The Kaufmann manuscript is a complete Hebrew manuscript of the Mishnah. It is part of the collection of David Kaufmann located at the Library of the Hungarian Academy of Sciences in Budapest (MS A50).

== The Manuscript ==
This is a complete manuscript of all six orders of the Mishnah. It was written in the 10th or 11th century, probably in the land of Israel or perhaps in Italy (the experts disagree). The text includes the diacritics (nikkudot). However, the letters and the nikkudot were not done by the same author. The manuscript was vocalized a few centuries after the text was written, and the vocalization was introduced from a copy of the Mishnah having a different text than the Kaufmann manuscript. In some places, the words of the manuscript are indeed written in full, while the nikkudot were added as if the word was written in defective writing. However, it is assumed that one person was responsible for all of the nikkudot of the manuscript. The author of this vocalization seems to belong to the Sephardic tradition, which sometimes reverses the pataḥ with qamats, and tsere with segol. Although in general the difference exists, one can find צַריך,‎ אַמַה,‎ עומֶד,‎ עושֵה.

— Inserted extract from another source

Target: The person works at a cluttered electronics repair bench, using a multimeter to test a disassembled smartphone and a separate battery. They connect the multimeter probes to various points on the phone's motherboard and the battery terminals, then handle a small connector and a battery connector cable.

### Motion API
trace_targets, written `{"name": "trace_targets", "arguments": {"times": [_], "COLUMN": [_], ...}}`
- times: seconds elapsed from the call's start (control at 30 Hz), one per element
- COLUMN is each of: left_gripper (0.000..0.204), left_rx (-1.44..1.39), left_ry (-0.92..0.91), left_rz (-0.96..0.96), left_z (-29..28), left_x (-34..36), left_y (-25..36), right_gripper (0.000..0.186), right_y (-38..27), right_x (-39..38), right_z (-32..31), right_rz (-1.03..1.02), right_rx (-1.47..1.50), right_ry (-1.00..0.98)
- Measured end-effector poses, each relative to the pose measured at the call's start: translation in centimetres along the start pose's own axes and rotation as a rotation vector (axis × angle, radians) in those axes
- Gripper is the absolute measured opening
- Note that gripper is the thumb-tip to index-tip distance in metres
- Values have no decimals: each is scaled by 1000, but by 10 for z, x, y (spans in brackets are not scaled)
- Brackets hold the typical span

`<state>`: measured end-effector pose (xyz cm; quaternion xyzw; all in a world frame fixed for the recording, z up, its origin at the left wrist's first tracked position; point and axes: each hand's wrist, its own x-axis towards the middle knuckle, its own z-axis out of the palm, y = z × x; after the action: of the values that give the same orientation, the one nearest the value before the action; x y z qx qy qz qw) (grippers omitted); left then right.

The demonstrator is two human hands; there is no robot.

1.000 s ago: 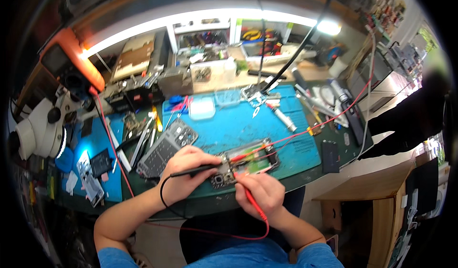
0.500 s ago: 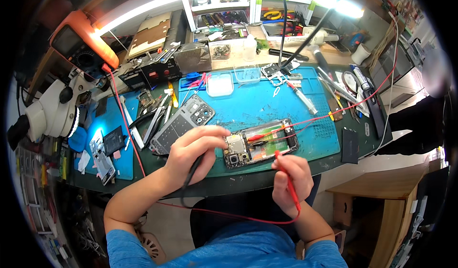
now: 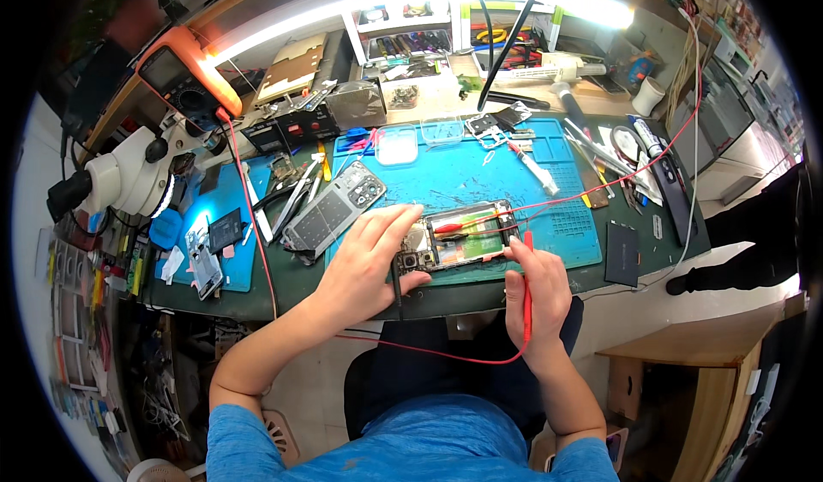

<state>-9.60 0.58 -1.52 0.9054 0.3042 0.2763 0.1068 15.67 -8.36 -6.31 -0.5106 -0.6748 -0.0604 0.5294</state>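
An opened smartphone (image 3: 470, 257) lies on the blue work mat, its inner parts and a green panel bare. My left hand (image 3: 370, 255) grips its left end, fingers at the far edge and thumb at the near one. A black test probe (image 3: 397, 292) is tucked in that same hand, tip down. At the phone's right end, the fingertips of my right hand (image 3: 540, 289) meet the frame. A red test probe (image 3: 528, 310) stands nearly upright in that hand. Red-sleeved clip (image 3: 447, 228) and a dark clip beside it lie over the phone's middle.
Left of the phone lies a grey phone back cover (image 3: 334, 210). An orange multimeter (image 3: 184, 79) and a white microscope (image 3: 120, 177) stand at the left. Beyond are a clear plastic box (image 3: 397, 146) and a syringe (image 3: 536, 171). A red cable (image 3: 617, 177) crosses the mat.
My left hand has come over the phone's left end and closed on its edges. My right hand has shifted to the frame, and its red probe has swung upright. The view has shifted slightly.
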Motion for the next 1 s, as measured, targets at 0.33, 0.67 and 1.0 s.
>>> {"name": "trace_targets", "arguments": {"times": [0.33,0.67,1.0], "left_gripper": [71,67,26], "left_rx": [118,93,17], "left_ry": [96,71,284], "left_rz": [118,131,624], "left_z": [9,11,28], "left_x": [-21,-23,-98], "left_y": [-2,-7,53], "right_gripper": [35,33,42], "right_y": [8,10,-62], "right_x": [-12,-12,-8], "right_z": [6,4,-9], "right_rz": [-120,-112,-269], "right_rx": [-128,-91,253], "right_ry": [-17,-30,-453]}}
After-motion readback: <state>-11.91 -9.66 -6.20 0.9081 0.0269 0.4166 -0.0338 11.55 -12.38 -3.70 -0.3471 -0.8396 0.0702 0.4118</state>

As demonstrated by Yechezkel Kutscher, the Kaufmann manuscript is the most complete early manuscript of the Mishnah that has survived. It retains the original forms of the language as it was spoken by Chazal in the 2nd century, not mixing in biblical forms. This language belongs to the western dialect of the language of the Sages; that is to say, the dialect used in the Land of Israel, as opposed to the Babylonian dialect.

== Bibliography ==
- Safrai, Shmuel. "First Part: Oral Torah, Halacha, Mishna, Tosefta, Talmud, External Tractates"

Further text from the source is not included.